Sinceramente, já não sei o que dizer sobre os ataques terroristas (e este post já vem com algum atraso). A primeira ideia que me ocorre é a de que este tipo de incidentes não deveria ser alvo de cobertura televisiva; cobertura por rádio seria suficiente. Deve ser muito reconfortante para os cabecilhas deste tipo de acções verem as consequências dos seus actos em todas as estações de televisão. Uma vitória, sem dúvida. A luta contra o terrorismo deveria fazer-se sem grande alarido, de forma forte e consistente mas sem barulho, como se ele fosse um tema secundário. Bem sabemos que não é, mas podíamos combatê-lo também com esta postura de desprezo, mesmo que o sintamos de forma diferente.

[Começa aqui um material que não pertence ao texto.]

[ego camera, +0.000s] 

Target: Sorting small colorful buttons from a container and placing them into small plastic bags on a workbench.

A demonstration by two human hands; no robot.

Quanto ao resto, parece-me difícil convencer alguém de que não vale a pena ter medo. Mas não vale mesmo. Ir no metro ou no avião a olhar constantemente em todas as direcções à procura de sinais suspeitos vai valer-nos de quê?... Vamos obrigar alguém a sair? A maior vitória do terrorismo é impedir o indivíduo de viver a sua vida e a sua liberdade. Aeroportos fechados, ruas vazias, fronteiras encerradas... parecemos uns bichos encurralados. Como resolver esta situação? Não faço ideia. Mas, aparentemente, também não é assim.


Inté*

sexta-feira, 25 de março de 2016

Cozinhamentos

Cozinhar é uma forma de amar as pessoas. Aprendi isso com a Manhê. A maneira como a Manhê cozinha só pode ser de alguém que gosta muito de nós. Não digo que quem não cozinha não tenha capacidade de amar; não é isso. Cozinhar é só mais uma forma de demonstrar carinho, entre tantas outras. Mas é quase a minha preferida. É por isso que a Manhê fica triste quando não comemos tudo (tal e qual como quando éramos pequeninas...). Quando desvíamos alguma coisa para a borda do prato, é um bocadinho de amor que fica ali sem ser consumido. Eu gostava que a Manhê não levasse isso de forma tão literal... 


Inté*

sábado, 12 de março de 2016

Inspirar fundo

Estupidamente ou não, eu acredito que olharmos coisas bonitas e, sobretudo, que fazermos coisas bonitas, nos torna mais bonitos. Eu acredito que, se os meus olhos pousarem muitas vezes no mar e na montanha, e nas flores e em peças de teatro; que se os meus ouvidos servirem de entrada a melodias bonitas, a gargalhadas, tudo isso fica, de alguma forma em mim; um brilho oculto num lugar qualquer.

Eu acredito que as histórias de vida, as experiências, tornam as pessoas mais preenchidas; tornam-nas mais pessoas. É por isso que, quando tenho esse privilégio de viver dias bonitos, inspiro fundo e com cuidado - o ar também transporta essa magia. E toda a gente sabe que o sangue, para ser purificado, passa primeiro pelos pulmões.